Trustees Travis Harless and Matt Michel joined Trustee Tim Singewald in the push to pursue legal counsel to address project costs, accounting discrepancies and transparency with the Boxelder Stormwater Authority and the associated Intergovernmental Agreement at their meeting on February 25.
“It’s become a two-headed serpent,” Harless said. “While we want to do something good for the community, it has come to the point we are held by our signature.”
The three trustees voiced concerns that their requests for information are continuously denied. Unanswered requests for GiS maps, a lack of detail into how impermeable surface areas were calculated, along with billing discrepancies were among the issues the trustees wanted addressed.
Trustee Michel went on record to voice additional concerns with the fee collection process, saying those who were required to pay fees and those who were exempt were determined by those “who were politically connected.”
“It had to deal with who had fancier attorneys. You can see by this straight line,” Michel said, pointing to a document.
Town Attorney Brad March intervened, explaining that exemptions were granted to those who pled their cases and could be found in meeting minutes.
And while Mayor Jack Brinkhoff “appreciated” the trustee’s concerns, he asked the trustees to consider how they would feel if they entered into an agreement and were the last to receive benefits, only to have a participating member say, “This is not what we signed-up for.”
He reminded trustees that all project figures were estimated and that if they continue to pursue the legal route, he would like to see bullet points of what questions they want answered in an effort to keep legal costs down and to narrow the scope.
Brinkhoff also asked the trustees to consider the implications their requests and pursuit of legal counsel could have on the day-to-day working relationships with the other members.
“The Sheriff’s contract? Poudre Water? We don’t need that,” he asked.
Singewald countered. “Did they threaten that? I think that’s against the law,” he said.
The board approved the motion to allow an additional $5,000 to consult with legal counsel, which was confirmed to be the office of Lyons, Gaddis, Kahn, Hall, Jeffers, Dworak and Grant. The motion was passed with a vote of “yes” by all trustees. Brinkhoff was the only board member to vote “no,” and requested additional questions be addressed in a work session.
The board also revisited the water tap fees. When comparing Wellington to towns such as Milliken, Eaton and Firestone, the codes were confusing and difficult to interpret, said Finance Director Mike Cummins. Though some towns made a distinction on landscaping and potable and non-potable water sources, water costs ranged from $103,000 to $245,000. Each town did express flexibility with development, and would consider fee negotiations for multiplex units if approached by a builder, Cummins said.
The board approved the Final Plat and Zoning, Ordinance 3-2015, with the condition that all of March’s concerns be addressed. The main items holding up the full approval are ensuring street names are compliant with Larimer County’s naming criteria, and determining whether Diamond Street is a privately maintained road or a public road.
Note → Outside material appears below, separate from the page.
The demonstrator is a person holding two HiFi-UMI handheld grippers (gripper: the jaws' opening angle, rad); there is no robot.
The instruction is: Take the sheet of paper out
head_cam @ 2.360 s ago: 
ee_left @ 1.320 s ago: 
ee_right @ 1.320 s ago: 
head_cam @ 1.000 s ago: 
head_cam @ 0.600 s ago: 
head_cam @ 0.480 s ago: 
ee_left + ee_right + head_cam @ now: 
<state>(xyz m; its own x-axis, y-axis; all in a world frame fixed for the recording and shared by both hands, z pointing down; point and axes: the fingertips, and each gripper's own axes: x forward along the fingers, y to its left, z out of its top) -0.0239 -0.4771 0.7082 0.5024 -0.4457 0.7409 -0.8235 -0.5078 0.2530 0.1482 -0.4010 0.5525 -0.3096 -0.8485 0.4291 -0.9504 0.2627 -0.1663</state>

The board approved a disbursement of $6,000 for the Concert in the Parks Series. The event will be a partnership between the Wellington Main Street Program and the Farmer’s Market. It will cost about $10,000, which will be split between the two organizations and will include fundraising and volunteer efforts. The concert series will feature FACE, a local Rockapella group featured on NBC’s the Sing Off, along with Girls on Top, a female group covering songs from the 70s and 80s.
Mayor Brinkhoff presented Teresa Cagno, 17, with the Youth of the Year award recognizing the teen for her volunteer work and involvement with the Boys & Girls Club. Theresa began volunteering at the age of 12 before becoming a Junior Staff member at 14. Teresa was recognized for overcoming obstacles, which included being removed from her home and being adopted by her brother and his wife. She plans to study English and law when she attends college. Teresa won the award three years in a row, Brinkhoff said.